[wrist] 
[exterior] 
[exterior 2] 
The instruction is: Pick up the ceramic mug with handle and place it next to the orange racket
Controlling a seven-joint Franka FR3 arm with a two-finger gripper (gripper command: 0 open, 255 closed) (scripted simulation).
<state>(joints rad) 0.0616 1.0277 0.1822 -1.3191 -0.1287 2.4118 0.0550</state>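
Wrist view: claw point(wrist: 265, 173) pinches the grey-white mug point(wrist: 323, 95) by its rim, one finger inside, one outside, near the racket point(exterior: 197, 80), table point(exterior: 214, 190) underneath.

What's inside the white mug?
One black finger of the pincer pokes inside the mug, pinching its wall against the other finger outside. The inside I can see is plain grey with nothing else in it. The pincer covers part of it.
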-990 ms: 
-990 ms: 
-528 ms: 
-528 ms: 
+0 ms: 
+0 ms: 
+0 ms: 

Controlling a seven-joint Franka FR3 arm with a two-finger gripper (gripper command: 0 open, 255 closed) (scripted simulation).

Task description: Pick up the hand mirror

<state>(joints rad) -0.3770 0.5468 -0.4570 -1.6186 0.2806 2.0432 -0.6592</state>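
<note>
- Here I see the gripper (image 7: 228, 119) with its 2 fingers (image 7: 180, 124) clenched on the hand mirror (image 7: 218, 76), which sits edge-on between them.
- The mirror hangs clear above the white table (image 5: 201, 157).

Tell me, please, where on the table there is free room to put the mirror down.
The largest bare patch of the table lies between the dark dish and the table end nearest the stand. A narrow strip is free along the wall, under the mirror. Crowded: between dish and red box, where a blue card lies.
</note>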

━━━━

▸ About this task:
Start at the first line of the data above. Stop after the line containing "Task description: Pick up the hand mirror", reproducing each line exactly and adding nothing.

▸ Solution below:
[wrist] 
[exterior] 
[exterior 2] 
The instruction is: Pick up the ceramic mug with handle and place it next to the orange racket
Controlling a seven-joint Franka FR3 arm with a two-finger gripper (gripper command: 0 open, 255 closed) (scripted simulation).
<state>(joints rad) 0.0616 1.0277 0.1822 -1.3191 -0.1287 2.4118 0.0550</state>
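Wrist view: claw point(wrist: 265, 173) pinches the grey-white mug point(wrist: 323, 95) by its rim, one finger inside, one outside, near the racket point(exterior: 197, 80), table point(exterior: 214, 190) underneath.

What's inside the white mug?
One black finger of the pincer pokes inside the mug, pinching its wall against the other finger outside. The inside I can see is plain grey with nothing else in it. The pincer covers part of it.
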-990 ms: 
-990 ms: 
-528 ms: 
-528 ms: 
+0 ms: 
+0 ms: 
+0 ms: 

Controlling a seven-joint Franka FR3 arm with a two-finger gripper (gripper command: 0 open, 255 closed) (scripted simulation).

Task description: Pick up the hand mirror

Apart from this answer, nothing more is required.